Dataset items:
####################

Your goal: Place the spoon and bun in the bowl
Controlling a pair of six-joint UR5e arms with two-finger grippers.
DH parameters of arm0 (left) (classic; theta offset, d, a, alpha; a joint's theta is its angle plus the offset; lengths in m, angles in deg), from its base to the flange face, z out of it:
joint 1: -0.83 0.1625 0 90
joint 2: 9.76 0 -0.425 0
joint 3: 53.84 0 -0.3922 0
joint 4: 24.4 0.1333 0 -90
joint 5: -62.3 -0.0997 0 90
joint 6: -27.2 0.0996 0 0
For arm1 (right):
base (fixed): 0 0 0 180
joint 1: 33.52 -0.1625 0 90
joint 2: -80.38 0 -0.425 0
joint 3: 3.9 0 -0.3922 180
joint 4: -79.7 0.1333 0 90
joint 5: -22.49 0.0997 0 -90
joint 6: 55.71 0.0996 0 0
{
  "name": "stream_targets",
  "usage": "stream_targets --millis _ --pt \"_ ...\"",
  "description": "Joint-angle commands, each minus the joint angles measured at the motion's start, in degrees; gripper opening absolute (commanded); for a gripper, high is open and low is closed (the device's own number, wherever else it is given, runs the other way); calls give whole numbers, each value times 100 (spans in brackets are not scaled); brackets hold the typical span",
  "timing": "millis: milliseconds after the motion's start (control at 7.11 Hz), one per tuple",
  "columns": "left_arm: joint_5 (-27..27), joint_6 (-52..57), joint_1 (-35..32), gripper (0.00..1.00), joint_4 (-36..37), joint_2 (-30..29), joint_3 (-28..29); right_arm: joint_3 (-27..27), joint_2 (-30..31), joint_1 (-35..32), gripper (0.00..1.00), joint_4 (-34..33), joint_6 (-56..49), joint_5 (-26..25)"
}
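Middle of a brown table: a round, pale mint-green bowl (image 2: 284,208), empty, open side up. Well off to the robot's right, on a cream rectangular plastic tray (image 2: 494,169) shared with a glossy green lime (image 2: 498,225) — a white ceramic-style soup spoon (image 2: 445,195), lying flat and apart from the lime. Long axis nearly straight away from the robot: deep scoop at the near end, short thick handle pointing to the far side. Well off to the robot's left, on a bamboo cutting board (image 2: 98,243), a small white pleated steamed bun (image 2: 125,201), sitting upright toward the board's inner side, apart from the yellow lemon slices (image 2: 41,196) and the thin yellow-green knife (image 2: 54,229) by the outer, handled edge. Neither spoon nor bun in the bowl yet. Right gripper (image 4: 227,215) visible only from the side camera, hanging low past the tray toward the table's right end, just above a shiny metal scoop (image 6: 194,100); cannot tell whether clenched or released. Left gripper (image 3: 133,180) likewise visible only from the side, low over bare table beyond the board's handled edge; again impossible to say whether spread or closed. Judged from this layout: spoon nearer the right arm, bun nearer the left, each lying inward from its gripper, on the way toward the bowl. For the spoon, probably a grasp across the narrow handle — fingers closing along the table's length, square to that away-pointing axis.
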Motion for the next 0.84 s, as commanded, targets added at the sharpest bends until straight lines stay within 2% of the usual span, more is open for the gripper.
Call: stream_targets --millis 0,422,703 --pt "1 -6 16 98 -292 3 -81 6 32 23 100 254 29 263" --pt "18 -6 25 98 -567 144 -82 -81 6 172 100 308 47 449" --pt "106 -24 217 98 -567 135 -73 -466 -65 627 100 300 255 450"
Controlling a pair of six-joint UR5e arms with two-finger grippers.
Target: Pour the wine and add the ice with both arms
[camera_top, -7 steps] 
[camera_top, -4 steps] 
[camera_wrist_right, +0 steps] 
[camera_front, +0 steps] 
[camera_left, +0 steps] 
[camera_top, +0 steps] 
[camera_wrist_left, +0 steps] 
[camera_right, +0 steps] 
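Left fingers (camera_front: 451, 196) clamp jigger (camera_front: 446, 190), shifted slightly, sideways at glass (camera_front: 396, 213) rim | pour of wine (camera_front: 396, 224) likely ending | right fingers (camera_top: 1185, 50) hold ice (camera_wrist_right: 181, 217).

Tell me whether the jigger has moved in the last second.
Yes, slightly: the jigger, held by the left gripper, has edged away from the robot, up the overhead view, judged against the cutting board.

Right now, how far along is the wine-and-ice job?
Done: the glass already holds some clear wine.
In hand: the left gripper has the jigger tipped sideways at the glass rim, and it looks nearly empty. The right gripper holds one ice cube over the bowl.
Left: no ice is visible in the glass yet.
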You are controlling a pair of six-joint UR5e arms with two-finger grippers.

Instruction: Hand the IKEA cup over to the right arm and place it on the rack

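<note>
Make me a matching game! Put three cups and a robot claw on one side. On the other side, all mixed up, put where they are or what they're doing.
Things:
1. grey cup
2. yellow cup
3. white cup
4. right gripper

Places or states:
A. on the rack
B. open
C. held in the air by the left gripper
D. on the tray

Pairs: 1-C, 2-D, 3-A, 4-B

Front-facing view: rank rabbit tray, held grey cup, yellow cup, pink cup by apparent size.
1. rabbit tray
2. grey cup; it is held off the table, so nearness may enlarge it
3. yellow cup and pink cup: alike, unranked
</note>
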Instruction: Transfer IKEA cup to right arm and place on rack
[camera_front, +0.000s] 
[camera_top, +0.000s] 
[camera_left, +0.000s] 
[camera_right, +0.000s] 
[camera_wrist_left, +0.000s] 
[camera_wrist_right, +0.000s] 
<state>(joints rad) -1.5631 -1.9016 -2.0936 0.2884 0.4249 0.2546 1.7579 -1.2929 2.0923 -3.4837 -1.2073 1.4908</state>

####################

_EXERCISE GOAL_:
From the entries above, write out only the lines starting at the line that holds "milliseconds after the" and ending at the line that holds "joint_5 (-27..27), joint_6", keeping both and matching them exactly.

_OUTPUT FOR THIS EXERCISE_:
  "timing": "millis: milliseconds after the motion's start (control at 7.11 Hz), one per tuple",
  "columns": "left_arm: joint_5 (-27..27), joint_6 (-52..57), joint_1 (-35..32), gripper (0.00..1.00), joint_4 (-36..37), joint_2 (-30..29), joint_3 (-28..29); right_arm: joint_3 (-27..27), joint_2 (-30..31), joint_1 (-35..32), gripper (0.00..1.00), joint_4 (-34..33), joint_6 (-56..49), joint_5 (-26..25)"

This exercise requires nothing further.